(Source data)
+ + +

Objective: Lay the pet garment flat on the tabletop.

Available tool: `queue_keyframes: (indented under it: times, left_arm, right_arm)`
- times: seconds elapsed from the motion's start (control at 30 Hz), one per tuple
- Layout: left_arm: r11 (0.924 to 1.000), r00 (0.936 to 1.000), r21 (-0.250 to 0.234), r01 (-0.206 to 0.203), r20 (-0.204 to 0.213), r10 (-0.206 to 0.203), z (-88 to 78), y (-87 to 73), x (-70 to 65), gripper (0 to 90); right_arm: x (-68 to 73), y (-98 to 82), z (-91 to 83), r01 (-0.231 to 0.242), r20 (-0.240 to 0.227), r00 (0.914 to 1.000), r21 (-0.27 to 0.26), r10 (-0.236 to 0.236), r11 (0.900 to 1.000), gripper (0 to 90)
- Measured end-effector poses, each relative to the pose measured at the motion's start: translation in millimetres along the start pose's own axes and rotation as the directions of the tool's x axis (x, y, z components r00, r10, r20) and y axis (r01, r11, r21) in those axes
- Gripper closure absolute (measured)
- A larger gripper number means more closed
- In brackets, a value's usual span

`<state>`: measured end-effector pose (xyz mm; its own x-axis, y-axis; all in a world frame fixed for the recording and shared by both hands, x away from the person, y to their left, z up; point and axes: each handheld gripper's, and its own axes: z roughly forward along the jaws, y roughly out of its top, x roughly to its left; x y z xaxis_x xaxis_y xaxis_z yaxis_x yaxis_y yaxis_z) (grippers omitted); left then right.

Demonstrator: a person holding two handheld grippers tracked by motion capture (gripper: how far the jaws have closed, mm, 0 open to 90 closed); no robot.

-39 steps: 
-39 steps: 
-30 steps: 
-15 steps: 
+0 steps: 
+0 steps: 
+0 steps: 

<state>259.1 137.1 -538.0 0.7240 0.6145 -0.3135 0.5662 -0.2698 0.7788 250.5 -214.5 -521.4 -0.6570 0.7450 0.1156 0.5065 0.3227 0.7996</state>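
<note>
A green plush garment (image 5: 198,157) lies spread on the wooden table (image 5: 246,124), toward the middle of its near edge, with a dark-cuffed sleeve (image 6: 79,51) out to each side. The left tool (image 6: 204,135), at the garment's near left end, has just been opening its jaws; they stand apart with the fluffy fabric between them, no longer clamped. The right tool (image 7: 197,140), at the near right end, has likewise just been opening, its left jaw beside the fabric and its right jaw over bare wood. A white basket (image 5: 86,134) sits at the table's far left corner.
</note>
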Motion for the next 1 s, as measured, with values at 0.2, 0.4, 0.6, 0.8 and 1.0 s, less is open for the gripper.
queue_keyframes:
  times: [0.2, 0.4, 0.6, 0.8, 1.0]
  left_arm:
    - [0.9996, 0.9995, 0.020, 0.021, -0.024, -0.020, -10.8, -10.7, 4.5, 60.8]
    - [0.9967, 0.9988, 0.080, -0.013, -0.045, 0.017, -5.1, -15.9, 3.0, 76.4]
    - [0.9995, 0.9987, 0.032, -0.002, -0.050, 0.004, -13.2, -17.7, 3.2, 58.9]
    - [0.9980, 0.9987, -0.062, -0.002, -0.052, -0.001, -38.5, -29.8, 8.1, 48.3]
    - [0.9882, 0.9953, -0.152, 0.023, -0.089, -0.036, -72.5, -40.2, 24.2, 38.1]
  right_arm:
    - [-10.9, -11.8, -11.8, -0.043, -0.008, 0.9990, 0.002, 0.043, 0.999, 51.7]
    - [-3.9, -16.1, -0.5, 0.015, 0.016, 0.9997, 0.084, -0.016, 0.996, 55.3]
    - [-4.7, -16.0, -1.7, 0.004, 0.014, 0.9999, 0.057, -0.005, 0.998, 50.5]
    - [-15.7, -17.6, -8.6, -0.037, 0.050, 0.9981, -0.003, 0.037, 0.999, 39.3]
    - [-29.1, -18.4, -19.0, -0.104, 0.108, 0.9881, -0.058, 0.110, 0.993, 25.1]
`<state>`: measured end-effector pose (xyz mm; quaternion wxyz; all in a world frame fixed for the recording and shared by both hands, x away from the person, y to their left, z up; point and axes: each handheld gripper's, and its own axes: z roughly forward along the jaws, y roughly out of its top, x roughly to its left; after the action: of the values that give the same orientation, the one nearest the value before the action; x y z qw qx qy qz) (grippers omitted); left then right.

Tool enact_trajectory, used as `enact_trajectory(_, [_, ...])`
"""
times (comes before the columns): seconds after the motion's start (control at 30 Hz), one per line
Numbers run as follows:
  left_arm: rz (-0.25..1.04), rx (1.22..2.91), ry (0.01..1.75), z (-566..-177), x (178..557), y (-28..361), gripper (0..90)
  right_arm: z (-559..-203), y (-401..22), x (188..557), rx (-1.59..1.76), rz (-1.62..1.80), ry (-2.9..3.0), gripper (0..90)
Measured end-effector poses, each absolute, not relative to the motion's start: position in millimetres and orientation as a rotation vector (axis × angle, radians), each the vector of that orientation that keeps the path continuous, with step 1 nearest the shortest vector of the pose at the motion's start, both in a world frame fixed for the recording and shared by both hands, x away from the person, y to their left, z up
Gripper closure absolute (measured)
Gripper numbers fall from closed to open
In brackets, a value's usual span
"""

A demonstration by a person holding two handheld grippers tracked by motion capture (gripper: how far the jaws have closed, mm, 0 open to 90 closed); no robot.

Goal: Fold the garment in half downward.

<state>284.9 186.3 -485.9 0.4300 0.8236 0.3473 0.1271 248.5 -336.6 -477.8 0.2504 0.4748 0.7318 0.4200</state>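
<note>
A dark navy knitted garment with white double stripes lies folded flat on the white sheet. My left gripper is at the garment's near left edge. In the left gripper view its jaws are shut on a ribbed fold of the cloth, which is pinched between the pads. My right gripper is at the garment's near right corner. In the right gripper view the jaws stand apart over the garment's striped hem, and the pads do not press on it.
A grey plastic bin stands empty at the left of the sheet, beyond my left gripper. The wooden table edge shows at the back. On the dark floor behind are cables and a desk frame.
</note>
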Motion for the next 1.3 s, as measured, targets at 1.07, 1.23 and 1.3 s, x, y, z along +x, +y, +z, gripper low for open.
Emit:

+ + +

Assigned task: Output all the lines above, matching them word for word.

Exercise solution:
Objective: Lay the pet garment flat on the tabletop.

Available tool: `queue_keyframes: (indented under it: times, left_arm, right_arm)`
- times: seconds elapsed from the motion's start (control at 30 Hz), one per tuple
- Layout: left_arm: r11 (0.924 to 1.000), r00 (0.936 to 1.000), r21 (-0.250 to 0.234), r01 (-0.206 to 0.203), r20 (-0.204 to 0.213), r10 (-0.206 to 0.203), z (-88 to 78), y (-87 to 73), x (-70 to 65), gripper (0 to 90); right_arm: x (-68 to 73), y (-98 to 82), z (-91 to 83), r01 (-0.231 to 0.242), r20 (-0.240 to 0.227), r00 (0.914 to 1.000), r21 (-0.27 to 0.26), r10 (-0.236 to 0.236), r11 (0.900 to 1.000), gripper (0 to 90)
- Measured end-effector poses, each relative to the pose measured at the motion's start: translation in millimetres along the start pose's own axes and rotation as the directions of the tool's x axis (x, y, z components r00, r10, r20) and y axis (r01, r11, r21) in those axes
- Gripper closure absolute (measured)
- A larger gripper number means more closed
- In brackets, a value's usual span

`<state>`: measured end-effector pose (xyz mm; its own x-axis, y-axis; all in a world frame fixed for the recording and shared by both hands, x away from the person, y to their left, z up; point and axes: each handheld gripper's, and its own axes: z roughly forward along the jaws, y roughly out of its top, x roughly to its left; x y z xaxis_x xaxis_y xaxis_z yaxis_x yaxis_y yaxis_z) (grippers omitted); left then right.

Demonstrator: a person holding two handheld grippers tracked by motion capture (gripper: how far the jaws have closed, mm, 0 open to 90 closed); no robot.

-39 steps: 
-39 steps: 
-30 steps: 
-15 steps: 
+0 steps: 
+0 steps: 
+0 steps: 

<state>259.1 137.1 -538.0 0.7240 0.6145 -0.3135 0.5662 -0.2698 0.7788 250.5 -214.5 -521.4 -0.6570 0.7450 0.1156 0.5065 0.3227 0.7996</state>
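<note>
A green plush garment (image 5: 198,157) lies spread on the wooden table (image 5: 246,124), toward the middle of its near edge, with a dark-cuffed sleeve (image 6: 79,51) out to each side. The left tool (image 6: 204,135), at the garment's near left end, has just been opening its jaws; they stand apart with the fluffy fabric between them, no longer clamped. The right tool (image 7: 197,140), at the near right end, has likewise just been opening, its left jaw beside the fabric and its right jaw over bare wood. A white basket (image 5: 86,134) sits at the table's far left corner.
</note>
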Motion for the next 1 s, as measured, with values at 0.2, 0.4, 0.6, 0.8 and 1.0 s, less is open for the gripper.
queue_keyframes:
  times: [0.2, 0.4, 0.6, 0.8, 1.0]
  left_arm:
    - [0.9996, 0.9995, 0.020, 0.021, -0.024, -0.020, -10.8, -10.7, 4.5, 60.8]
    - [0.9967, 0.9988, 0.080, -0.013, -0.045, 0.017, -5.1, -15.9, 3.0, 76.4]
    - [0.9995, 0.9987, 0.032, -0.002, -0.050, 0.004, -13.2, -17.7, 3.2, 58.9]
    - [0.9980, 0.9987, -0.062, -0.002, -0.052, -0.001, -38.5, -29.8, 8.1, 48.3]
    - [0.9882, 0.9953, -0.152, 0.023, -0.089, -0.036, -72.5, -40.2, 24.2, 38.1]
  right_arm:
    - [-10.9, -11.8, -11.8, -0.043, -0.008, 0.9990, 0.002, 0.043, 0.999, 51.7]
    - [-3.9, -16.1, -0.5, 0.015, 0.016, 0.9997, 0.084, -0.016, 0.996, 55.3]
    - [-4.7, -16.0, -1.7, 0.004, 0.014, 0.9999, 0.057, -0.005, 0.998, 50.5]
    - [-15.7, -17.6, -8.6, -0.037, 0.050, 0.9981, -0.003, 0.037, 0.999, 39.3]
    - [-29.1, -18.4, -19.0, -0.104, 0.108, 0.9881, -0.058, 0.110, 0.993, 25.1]
`<state>`: measured end-effector pose (xyz mm; quaternion wxyz; all in a world frame fixed for the recording and shared by both hands, x away from the person, y to their left, z up; point and axes: each handheld gripper's, and its own axes: z roughly forward along the jaws, y roughly out of its top, x roughly to its left; after the action: of the values that give the same orientation, the one nearest the value before the action; x y z qw qx qy qz) (grippers omitted); left then right.

Tool enact_trajectory, used as `enact_trajectory(_, [_, ...])`
"""
times (comes before the columns): seconds after the motion's start (control at 30 Hz), one per line
Numbers run as follows:
  left_arm: rz (-0.25..1.04), rx (1.22..2.91), ry (0.01..1.75), z (-566..-177), x (178..557), y (-28..361), gripper (0..90)
  right_arm: z (-559..-203), y (-401..22), x (188..557), rx (-1.59..1.76), rz (-1.62..1.80), ry (-2.9..3.0), gripper (0..90)
Measured end-effector poses, each absolute, not relative to the motion's start: position in millimetres and orientation as a rotation vector (axis × angle, radians), each the vector of that orientation that keeps the path continuous, with step 1 nearest the shortest vector of the pose at the motion's start, both in a world frame fixed for the recording and shared by both hands, x away from the person, y to their left, z up
Gripper closure absolute (measured)
Gripper numbers fall from closed to open
In brackets, a value's usual span
"""

A demonstration by a person holding two handheld grippers tracked by motion capture (gripper: how far the jaws have closed, mm, 0 open to 90 closed); no robot.

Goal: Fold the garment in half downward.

<state>284.9 186.3 -485.9 0.4300 0.8236 0.3473 0.1271 248.5 -336.6 -477.8 0.2504 0.4748 0.7318 0.4200</state>
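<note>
A dark navy knitted garment with white double stripes lies folded flat on the white sheet. My left gripper is at the garment's near left edge. In the left gripper view its jaws are shut on a ribbed fold of the cloth, which is pinched between the pads. My right gripper is at the garment's near right corner. In the right gripper view the jaws stand apart over the garment's striped hem, and the pads do not press on it.
A grey plastic bin stands empty at the left of the sheet, beyond my left gripper. The wooden table edge shows at the back. On the dark floor behind are cables and a desk frame.
</note>
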Motion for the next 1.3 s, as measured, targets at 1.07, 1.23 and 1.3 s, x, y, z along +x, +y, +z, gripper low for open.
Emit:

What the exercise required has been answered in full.